Çalışmaları arasında aynı zamanda göçmen çocuklarının güçlükleri ve incinebilirliklerini de sayabiliriz, ya da tedavi edici tertibatlar, melezlikler (métissages (fr) – miscegenation (ing)), iki dilillilik (bilinguisme) ve psişik travma gibi bir çok konuyu bulmamız mümkün.
Diğer taraftan bir çok bilimsel makaleler ve kitaplar yayınlayarak da yazar kimliğini ön plana çıkarmayı başaran Marie Rose Moro’yu “La pensée Sauvage”(2004) Yaban Fikir dergisinde “Transculturelle – Kültürlerarası bir durum’da psikiyatrist olmak” adını taşıyan makalesi’ne ya da fransızca’dan italyanca’ya çevirilen “Bir başka yerden gelmiş buralı çocuklar – Fransa’da doğmak yaşamak” (2002 - Enfants d’ici venus d’ailleurs – Naître et vivre en France) isimli kitabı’na da önemli çalışmalar olarak rastlamak mümkün. Bunlar sadece sayabileceğim iki tanesi. 90’lı yıllardan bugüne kadar bir çok esere adını vermiştir. En son eseri ise 2007’de “Bu çocukları burada ve başka yerde sevmek. Kültürlerarası hikayeler” (Aimer ses enfants ici et ailleurs. Histoires transculturelles) ismi altında yayınlanmıştır.
Farklı kültürlere karşı bir hassasiyetimiz olsun...
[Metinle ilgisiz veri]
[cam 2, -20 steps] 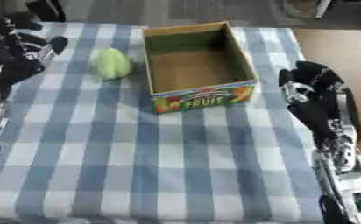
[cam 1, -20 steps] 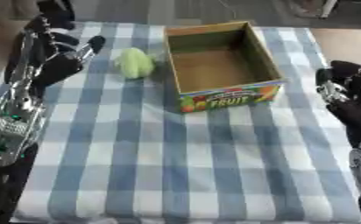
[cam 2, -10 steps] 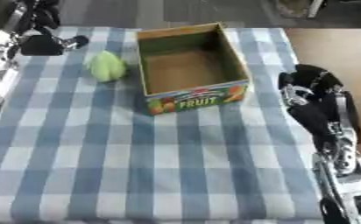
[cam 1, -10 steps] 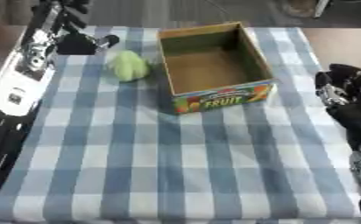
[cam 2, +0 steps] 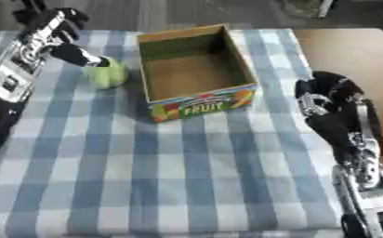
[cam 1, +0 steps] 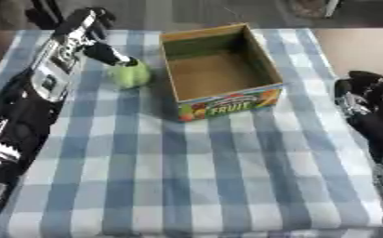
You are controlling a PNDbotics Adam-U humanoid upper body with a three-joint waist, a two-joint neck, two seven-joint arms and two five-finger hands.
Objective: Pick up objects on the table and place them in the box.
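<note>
A light green round fruit (cam 2: 105, 76) lies on the checked cloth just left of the open cardboard box (cam 1: 263, 66), which has FRUIT printed on its front and nothing inside. My left hand (cam 1: 92, 29) hangs above and left of the fruit, and its dark fingers (cam 1: 116, 55) stretch down to the fruit's top left side. They are not curled round it. At the table's right edge my right hand (cam 2: 331, 103) rests idle with relaxed fingers and holds nothing.
The blue and white checked cloth (cam 1: 219, 176) covers the table. My left forearm (cam 1: 24, 116) runs along the left edge. Bare wooden tabletop (cam 2: 349, 51) shows at the far right, and dark floor lies beyond the far edge.
My left hand has moved right and down from the far left corner until its fingers reach the fruit. The view has shifted slightly. Box, fruit and right hand have stayed put.
</note>
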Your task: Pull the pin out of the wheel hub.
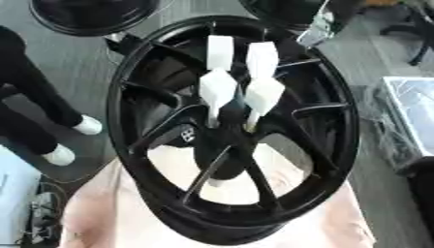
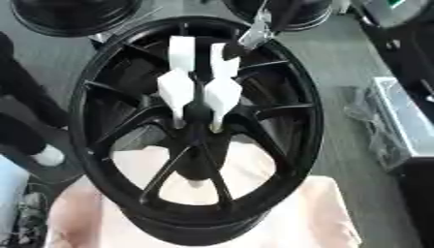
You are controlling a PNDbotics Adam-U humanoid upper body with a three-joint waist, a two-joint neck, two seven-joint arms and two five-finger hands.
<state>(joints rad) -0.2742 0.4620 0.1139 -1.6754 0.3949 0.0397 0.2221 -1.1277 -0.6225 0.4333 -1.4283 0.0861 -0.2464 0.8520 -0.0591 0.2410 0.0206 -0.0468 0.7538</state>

Bir sonraki yazılarımda “etnopsikanaliz”i (Etnopsychanalyse) ve son on yıldır Fransa’da İnsan Bilimleri alanındaki terminolojini kazandığı “etnopsikiyatri”’ kavramını ele alacağım. Benim çok ilgimi çeken bu alanlar umarım sizin de ilginizi çeker. Çünkü dünya çapındaki göçmen trafiğinin gün geçtikçe çoğaldığı bir devirde yaşadığımızı düşünüyorum. İletişim ve Ulaşım teknolojilerinin ilerlediği bu devirde, ait olduğu ve doğup büyüdüğü ülkesini gerek ekonomik koşullardan dolayı, gerek şahsi isteklerden dolayı gerekse de iltica gibi zorunlu durumlardan ötürü herşeyimizi bırakıp kültürümüzden, dilimizden, ailelerimizden uzak başka insanların yaşadığı, başka dillerin konuşulduğu, başka yaşam modlarının var olduğu ülkelere doğru yolculuğa kolayca çıkabiliyoruz. Göçmen olmanın sebepleri muhteliftir. Yaşamlarını sürdürdükleri yabancı ülkelerde onları anlayan birinin olması da çok önemlidir. Bu durum, ailelerinin göç ettiği ülkede doğsalar ve o ülkenin dilini, suyunu öğrenseler bile, göçmen çocukları için yine aynı şekilde geçerlidir. Bundan dolayı psikoloji, psikiyatri ve psikanaliz alanlarında kültür farklılıklarını ele alan bu iki alanı çok önemsiyorum. Fransa’daki göçmen Türkler’den, Afrikalılardan, Magrebliler’den bahsetmiştim yazımın başında ; bu göçmenlerin Fransa’da var oldukları gibi, Türkiye’de de mevcutlar. Çeşitli araştırma merkezlerinden öğreniyoruz ki Türkiye’de yaşayan göçmenlerin sayısı on binleri aşmaktadır. Ayrıca Türkiye’de illâ ki bir göçmen olmak gerekmiyor diye düşünüyorum. Türkiye tarihi boyunca çeşitli diller konuşan ve farklı kültürlere sahip toplumları barındırmış bir ülke olmuştur. Zengin bir uygarlıklar yelpazesine sahip olması yeterlidir bu alanlara olan hassasiyetimizi beslemek için.